**Exercise details:** Could you set down exactly the lines in the records below between the line holding "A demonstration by" and the line holding "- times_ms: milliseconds", inclusive?

**Records for the exercise:**

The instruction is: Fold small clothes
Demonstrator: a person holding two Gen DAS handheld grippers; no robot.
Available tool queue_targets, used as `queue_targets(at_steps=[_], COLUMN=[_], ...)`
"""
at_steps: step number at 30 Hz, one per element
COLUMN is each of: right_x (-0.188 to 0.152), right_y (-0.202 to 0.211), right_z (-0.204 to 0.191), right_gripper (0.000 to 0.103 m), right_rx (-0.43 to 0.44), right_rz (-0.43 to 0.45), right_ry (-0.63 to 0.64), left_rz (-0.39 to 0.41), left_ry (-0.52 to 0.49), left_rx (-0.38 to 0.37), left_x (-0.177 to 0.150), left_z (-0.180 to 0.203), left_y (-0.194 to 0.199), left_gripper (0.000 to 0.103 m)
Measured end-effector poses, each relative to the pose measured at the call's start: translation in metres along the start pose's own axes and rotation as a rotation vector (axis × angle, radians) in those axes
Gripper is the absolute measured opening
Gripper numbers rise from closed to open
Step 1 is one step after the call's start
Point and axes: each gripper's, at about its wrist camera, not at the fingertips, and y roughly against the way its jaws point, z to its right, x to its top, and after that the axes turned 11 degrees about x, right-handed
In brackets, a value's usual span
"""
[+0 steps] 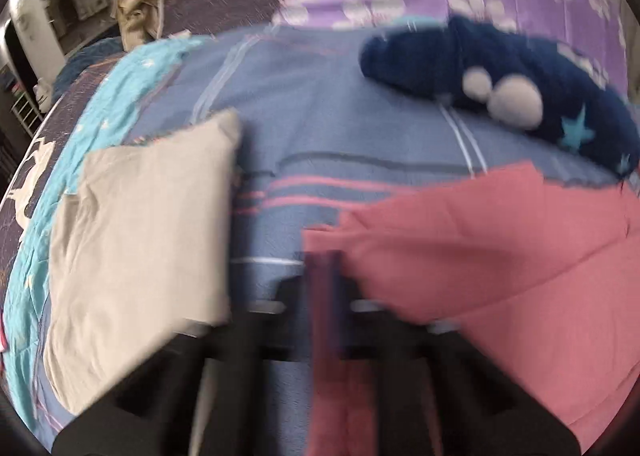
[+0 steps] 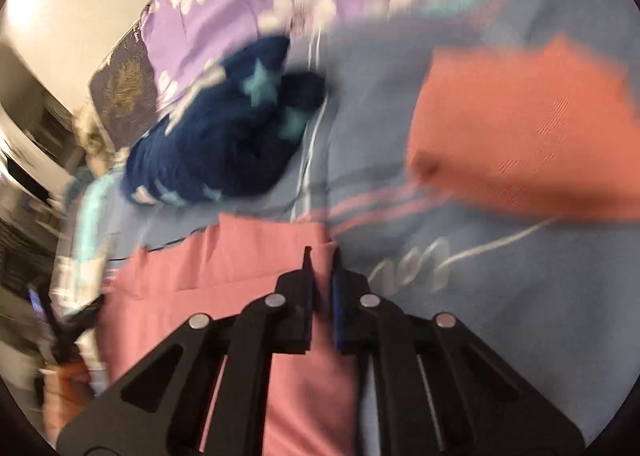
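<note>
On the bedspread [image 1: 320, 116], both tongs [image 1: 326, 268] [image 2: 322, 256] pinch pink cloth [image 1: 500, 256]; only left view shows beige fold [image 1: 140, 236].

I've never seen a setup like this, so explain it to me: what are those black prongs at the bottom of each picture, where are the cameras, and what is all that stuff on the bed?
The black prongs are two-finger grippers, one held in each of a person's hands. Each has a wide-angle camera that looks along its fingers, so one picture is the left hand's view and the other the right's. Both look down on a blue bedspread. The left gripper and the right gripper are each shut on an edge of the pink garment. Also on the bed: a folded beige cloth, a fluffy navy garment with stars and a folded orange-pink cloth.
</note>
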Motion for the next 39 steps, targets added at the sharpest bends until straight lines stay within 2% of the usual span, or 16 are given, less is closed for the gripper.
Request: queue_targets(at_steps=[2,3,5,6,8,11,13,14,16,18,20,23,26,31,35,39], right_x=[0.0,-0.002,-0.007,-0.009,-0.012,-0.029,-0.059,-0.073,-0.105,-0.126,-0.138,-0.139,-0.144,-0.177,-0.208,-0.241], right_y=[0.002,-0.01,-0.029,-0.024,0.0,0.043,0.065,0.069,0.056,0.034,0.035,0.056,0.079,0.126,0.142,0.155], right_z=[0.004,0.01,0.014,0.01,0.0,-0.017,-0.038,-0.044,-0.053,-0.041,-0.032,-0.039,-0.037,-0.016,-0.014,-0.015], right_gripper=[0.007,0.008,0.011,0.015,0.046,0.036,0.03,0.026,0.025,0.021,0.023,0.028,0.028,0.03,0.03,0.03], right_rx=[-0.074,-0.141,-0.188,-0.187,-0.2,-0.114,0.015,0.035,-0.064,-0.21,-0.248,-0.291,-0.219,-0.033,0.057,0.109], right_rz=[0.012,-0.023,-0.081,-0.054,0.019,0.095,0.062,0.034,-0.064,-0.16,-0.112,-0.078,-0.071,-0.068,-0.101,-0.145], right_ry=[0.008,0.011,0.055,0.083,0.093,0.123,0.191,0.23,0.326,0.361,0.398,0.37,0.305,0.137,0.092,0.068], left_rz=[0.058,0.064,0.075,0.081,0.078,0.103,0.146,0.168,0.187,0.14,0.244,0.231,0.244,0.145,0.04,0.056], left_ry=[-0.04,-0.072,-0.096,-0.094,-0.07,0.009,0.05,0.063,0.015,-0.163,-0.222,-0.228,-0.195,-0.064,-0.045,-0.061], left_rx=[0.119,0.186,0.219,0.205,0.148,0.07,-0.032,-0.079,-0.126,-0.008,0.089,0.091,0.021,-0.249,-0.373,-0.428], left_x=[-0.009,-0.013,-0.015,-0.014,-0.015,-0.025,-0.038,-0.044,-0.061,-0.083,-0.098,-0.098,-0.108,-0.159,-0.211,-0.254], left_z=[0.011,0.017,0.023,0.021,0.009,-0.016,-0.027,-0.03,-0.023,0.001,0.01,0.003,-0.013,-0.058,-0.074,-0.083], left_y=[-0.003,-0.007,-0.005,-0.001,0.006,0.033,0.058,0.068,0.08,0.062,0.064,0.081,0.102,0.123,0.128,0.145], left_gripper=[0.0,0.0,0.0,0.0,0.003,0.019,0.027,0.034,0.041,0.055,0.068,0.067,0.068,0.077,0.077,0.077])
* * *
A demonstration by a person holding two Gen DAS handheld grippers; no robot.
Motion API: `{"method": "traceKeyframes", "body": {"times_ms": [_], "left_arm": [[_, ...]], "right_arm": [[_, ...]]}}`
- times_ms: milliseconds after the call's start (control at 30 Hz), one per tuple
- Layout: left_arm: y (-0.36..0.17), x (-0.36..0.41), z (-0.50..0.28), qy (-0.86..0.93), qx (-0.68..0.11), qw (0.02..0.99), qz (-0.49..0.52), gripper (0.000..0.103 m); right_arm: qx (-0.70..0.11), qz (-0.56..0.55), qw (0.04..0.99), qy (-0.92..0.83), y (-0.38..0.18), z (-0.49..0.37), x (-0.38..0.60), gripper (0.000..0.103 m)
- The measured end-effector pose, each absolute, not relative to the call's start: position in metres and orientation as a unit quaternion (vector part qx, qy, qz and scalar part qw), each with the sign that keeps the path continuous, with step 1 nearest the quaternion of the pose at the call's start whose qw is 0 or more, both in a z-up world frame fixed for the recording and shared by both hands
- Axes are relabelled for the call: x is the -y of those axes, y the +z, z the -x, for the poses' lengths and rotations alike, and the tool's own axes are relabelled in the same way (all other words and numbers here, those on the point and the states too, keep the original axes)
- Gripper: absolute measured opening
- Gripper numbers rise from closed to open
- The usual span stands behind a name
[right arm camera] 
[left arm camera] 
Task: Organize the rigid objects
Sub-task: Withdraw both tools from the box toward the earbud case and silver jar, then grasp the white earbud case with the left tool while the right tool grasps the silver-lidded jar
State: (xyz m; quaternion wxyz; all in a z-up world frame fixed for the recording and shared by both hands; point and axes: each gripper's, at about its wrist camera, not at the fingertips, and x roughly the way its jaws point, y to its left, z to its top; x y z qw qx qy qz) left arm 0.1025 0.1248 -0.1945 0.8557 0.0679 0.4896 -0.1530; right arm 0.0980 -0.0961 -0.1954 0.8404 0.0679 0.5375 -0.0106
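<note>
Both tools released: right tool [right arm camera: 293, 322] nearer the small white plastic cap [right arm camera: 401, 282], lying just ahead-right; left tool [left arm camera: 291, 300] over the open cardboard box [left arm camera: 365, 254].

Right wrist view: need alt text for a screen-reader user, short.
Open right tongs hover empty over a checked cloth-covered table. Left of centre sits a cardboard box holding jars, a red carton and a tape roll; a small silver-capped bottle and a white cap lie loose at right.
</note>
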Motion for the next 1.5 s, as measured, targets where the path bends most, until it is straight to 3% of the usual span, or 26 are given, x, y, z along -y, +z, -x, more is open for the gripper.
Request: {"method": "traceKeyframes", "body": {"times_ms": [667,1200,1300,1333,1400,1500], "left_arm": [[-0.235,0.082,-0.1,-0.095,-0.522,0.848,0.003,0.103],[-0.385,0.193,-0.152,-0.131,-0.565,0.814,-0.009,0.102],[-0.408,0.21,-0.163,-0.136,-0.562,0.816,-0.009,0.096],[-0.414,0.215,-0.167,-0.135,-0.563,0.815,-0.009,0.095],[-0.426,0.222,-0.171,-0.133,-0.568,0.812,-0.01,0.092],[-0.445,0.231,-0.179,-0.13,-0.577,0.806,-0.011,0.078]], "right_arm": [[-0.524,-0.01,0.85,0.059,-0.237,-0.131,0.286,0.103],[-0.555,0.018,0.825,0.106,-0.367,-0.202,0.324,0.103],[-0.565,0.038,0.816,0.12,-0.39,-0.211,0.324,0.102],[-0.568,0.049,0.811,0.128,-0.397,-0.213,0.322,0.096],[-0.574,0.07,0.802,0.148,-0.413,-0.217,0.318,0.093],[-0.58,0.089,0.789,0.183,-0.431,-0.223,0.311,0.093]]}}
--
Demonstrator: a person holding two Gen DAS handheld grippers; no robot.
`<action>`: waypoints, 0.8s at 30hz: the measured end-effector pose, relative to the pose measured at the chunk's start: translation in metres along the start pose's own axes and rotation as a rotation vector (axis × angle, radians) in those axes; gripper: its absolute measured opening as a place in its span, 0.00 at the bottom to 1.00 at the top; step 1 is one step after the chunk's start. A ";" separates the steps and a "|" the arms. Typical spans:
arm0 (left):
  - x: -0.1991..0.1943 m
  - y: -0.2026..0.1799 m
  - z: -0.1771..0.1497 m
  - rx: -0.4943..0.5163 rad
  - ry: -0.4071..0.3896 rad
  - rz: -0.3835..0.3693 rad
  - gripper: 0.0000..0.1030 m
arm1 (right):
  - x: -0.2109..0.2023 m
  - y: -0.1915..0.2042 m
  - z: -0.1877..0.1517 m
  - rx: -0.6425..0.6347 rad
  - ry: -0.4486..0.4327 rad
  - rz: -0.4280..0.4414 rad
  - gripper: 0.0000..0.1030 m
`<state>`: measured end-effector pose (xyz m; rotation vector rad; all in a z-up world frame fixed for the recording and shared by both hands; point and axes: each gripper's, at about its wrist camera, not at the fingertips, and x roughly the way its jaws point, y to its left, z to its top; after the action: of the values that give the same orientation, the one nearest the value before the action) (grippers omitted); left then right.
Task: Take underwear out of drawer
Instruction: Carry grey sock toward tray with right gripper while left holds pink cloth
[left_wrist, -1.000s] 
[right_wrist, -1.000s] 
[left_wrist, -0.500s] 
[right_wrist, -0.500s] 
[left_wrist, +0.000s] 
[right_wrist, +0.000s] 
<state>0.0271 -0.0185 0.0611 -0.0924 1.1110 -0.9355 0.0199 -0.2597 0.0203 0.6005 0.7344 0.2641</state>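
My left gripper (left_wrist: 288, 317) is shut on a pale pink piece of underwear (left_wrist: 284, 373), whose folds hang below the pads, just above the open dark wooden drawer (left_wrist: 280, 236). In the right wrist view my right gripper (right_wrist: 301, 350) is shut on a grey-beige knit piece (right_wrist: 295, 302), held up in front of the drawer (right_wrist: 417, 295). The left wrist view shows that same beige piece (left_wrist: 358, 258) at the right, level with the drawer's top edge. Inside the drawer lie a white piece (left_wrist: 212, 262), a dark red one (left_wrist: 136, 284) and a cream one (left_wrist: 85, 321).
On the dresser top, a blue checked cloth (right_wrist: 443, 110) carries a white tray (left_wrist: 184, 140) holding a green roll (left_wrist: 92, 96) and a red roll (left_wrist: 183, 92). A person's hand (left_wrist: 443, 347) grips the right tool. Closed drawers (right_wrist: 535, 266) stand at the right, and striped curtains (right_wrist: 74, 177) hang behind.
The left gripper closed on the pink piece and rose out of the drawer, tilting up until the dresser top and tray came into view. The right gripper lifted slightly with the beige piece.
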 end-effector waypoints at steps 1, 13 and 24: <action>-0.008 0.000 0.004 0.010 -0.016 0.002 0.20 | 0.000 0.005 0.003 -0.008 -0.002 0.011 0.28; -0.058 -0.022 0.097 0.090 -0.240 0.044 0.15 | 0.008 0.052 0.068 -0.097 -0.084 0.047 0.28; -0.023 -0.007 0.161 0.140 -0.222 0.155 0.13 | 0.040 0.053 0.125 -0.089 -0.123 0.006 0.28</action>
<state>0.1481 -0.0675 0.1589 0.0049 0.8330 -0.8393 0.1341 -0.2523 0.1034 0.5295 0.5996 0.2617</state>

**Solution for this exercise:**
A demonstration by a person holding two Gen DAS handheld grippers; no robot.
Motion API: `{"method": "traceKeyframes", "body": {"times_ms": [_], "left_arm": [[_, ...]], "right_arm": [[_, ...]]}}`
- times_ms: milliseconds after the call's start (control at 30 Hz), one per tuple

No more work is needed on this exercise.